I admit it. I struggle with God. It is not a struggle with the sovereignty or goodness of God. My greatest struggle in prayer is rooted in a deep corner of my heart I often don’t want to acknowledge exists. Let me be clear; I believe God is good. I believe whatever happens, He can and will use it for His glory and the good of those who are called according to His purposes (Rom. 8:28, Gen. 50:20). But still, if I were to be completely honest…
I’m afraid God will hurt me or someone I love.
I know this seems strange. Why would a good God, one identified inseparably with love, want to hurt me or someone I love?
In that deep corner of my heart, there is a fear associated with my faith. While I believe God is good and loving, I know sometimes the most refining element is fire. The strongest way to shape something is to strike it.

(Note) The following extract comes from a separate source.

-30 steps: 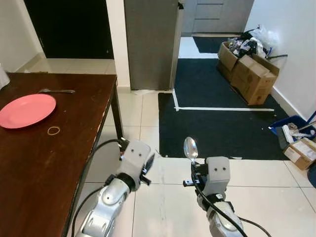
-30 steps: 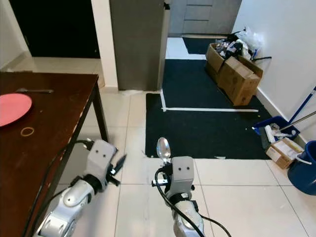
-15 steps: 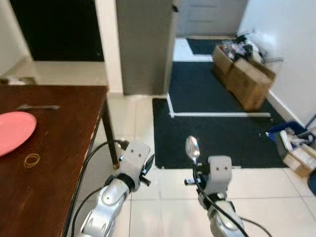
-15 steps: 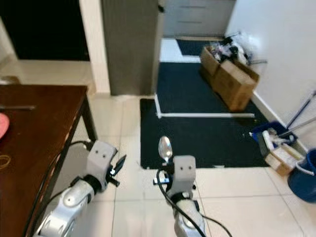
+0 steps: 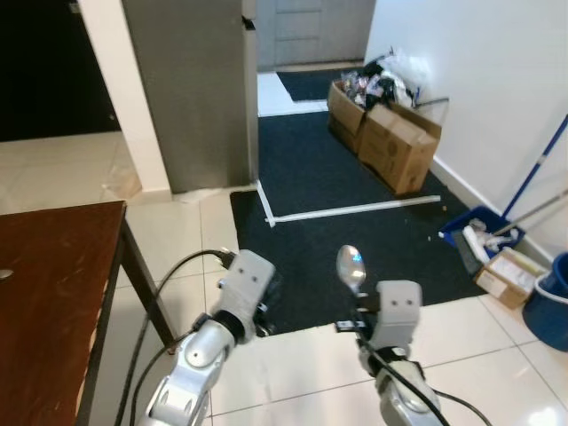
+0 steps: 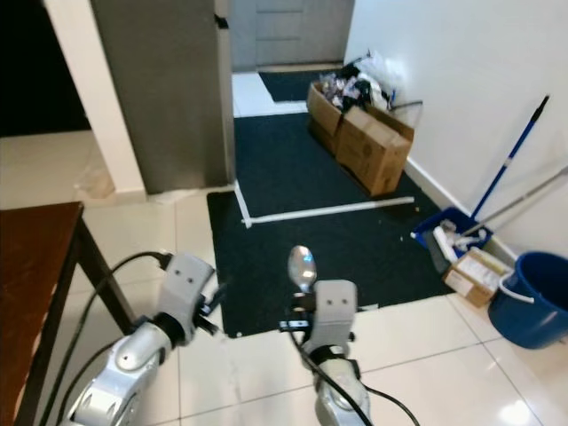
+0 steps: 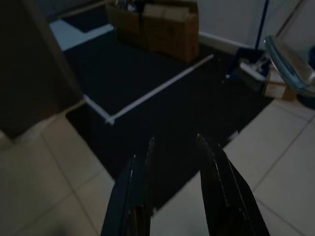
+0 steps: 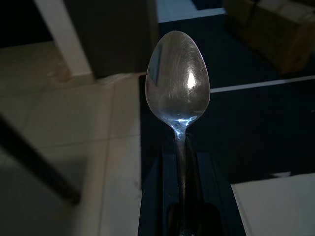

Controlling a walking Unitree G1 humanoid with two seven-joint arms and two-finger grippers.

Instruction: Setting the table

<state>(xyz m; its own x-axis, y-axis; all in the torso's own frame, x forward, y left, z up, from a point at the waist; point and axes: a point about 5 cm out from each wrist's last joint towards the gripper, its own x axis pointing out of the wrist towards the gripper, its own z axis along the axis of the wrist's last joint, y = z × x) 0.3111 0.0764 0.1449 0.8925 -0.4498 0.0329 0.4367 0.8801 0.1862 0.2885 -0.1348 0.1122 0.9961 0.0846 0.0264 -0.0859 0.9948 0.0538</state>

The loudest voice comes through the most violent megaphone.
C.S. Lewis wrote, “God whispers to us in our pleasures, speaks in our conscience, but shouts in our pains; it is His megaphone to rouse a deaf world.” If I were to step back and examine my prayer life, honestly most of my prayers are pointed towards the avoidance of pain, the comfort of pleasures, and the soundness of a conscience of moral peace. However, according to Lewis, this leaves me only content to hear whispers and the even-keeled voice of a very thunderous Creator God.
This leads me to my point. I believe God is good. I have grown most spiritually in the dry times, the excruciating circumstances, and the painful moments of a broken world colliding with a sinful heart. Pain has been a means of growth by God’s grace.

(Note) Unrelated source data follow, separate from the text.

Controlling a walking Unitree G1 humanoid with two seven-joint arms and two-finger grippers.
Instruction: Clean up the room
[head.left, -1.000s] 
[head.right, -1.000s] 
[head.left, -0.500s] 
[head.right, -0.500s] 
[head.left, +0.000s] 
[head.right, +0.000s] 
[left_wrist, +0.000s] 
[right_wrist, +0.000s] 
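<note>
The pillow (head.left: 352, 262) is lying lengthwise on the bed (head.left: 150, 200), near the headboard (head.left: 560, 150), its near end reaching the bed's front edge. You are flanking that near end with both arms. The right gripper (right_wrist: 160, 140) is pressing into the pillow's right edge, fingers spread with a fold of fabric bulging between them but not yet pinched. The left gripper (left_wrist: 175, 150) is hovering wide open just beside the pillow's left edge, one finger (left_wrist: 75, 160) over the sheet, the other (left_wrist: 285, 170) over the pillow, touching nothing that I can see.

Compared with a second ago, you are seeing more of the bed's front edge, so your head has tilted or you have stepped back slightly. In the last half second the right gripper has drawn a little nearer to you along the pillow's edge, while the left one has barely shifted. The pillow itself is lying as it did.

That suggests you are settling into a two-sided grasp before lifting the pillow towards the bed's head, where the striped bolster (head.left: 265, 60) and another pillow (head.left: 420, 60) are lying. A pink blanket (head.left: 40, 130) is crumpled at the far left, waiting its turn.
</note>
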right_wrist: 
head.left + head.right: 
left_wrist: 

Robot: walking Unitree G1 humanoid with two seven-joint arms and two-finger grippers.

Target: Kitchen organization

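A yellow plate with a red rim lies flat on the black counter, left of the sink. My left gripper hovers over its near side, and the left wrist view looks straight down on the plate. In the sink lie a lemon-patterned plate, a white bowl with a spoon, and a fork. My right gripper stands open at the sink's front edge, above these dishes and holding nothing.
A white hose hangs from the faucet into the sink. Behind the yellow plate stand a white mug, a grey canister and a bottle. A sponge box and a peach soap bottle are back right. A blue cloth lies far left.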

Still, when I find myself praying for spiritual growth, for God to save my son, for my wife and I to radiantly display the gospel in our marriage, for gospel growth in our church, I fear God’s means will be cancer, a car wreck, or an intense season of trial. I believe God when He says the ends will be good, glory, and gospel advancement. I’m on board with the ends. I just fear God in the means.
As I consider this truth, and acknowledge I am likely not alone with this dark corner of my heart, I offer three things by God’s grace I am trying to remember.

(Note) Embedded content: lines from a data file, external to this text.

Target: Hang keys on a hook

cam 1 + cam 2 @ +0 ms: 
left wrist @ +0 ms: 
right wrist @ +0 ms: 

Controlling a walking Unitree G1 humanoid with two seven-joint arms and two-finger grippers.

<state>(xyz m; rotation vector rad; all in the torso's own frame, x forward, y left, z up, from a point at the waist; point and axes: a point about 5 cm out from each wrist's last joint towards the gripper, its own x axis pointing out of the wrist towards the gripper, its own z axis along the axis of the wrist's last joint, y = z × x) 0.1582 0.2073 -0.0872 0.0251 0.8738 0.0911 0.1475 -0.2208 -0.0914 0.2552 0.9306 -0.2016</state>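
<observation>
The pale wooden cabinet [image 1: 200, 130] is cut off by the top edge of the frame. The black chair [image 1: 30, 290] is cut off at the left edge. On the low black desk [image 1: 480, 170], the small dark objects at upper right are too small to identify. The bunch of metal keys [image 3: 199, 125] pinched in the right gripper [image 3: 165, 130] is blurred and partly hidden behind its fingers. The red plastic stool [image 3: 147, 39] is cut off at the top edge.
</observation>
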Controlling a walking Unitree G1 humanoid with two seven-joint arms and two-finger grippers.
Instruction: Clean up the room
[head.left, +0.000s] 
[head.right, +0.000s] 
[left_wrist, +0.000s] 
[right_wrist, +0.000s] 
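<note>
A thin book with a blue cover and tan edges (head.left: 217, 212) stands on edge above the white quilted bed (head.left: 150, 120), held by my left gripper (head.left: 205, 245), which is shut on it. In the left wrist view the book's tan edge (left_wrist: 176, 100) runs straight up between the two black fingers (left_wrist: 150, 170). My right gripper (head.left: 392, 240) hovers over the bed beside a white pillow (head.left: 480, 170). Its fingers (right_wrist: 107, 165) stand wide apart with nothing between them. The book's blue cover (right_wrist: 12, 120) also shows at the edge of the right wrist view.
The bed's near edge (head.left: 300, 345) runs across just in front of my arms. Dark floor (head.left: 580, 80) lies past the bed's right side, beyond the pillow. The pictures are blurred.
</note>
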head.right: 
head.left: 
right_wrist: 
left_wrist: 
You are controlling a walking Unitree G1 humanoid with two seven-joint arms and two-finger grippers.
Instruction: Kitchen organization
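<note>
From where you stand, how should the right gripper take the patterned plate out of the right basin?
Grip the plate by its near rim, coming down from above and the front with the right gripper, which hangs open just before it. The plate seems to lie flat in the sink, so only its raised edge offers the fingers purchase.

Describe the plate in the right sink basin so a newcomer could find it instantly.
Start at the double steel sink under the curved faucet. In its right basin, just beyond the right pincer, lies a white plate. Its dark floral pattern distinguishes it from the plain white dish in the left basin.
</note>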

1) “The light shines in the darkness” (John 1:5). This dark corner is not dark to God. I need to be honest with God and myself. God knows this fear. If anyone knows what it would be like to go through intense difficulty for the glory of God, it is Jesus Christ. He is a man who lost a father, was betrayed by His friends, was hated and challenged at every step, and ultimately was brutally murdered. No part of my heart is hidden from God. It’s okay to admit that it’s there.
2) “Do not be afraid.” This phrase appears roughly 33 times in the Scripture. God does not want us to fear. At the same time, He knows He can be scary. He knows life can be strained. He knows faith can be heavy. In reality, God has been much more honest with us about pain than we have been with Him. Death may have a sting, but it has no victory. Everything in between is simply the flailing about of a dragon that has already had its head cut off. Christ is risen.
3) “Though He slay me, I will hope in him; yet I will argue my ways to His face” (Job 13:15). While these words were said by Job, a man who experienced the most extreme aspect of my fear, they echo and epitomize the heart of the Psalms, the resilience of the prophets, and the steadfastness of the apostles. If Christ Jesus is the cornerstone of a great structure built on the foundation of the apostles and prophets (Eph. 2:19-22), and I am a brick in this structure, then this confession must be mine as it was of so many who went before. Either way, life will be difficult. Do I want to pretend I can avoid it or do I want to embrace it, the God who allows it, and be thankful God has been honest in His word that pain is a part of life? Though it is a part of life, it is not a part of eternity for those in Christ. As a result, I can walk in pain in light of the victory won and the goodness of a God who never leaves nor forsakes.
If we read the Scriptures, we know cancer, car wrecks, and catastrophe are just a part of life. We don’t have to explain it or try to reconcile it with an idea of a loving God. Love is not always comfortable. I love my wife not only in health, but in sickness. We need a larger perspective and definition of love.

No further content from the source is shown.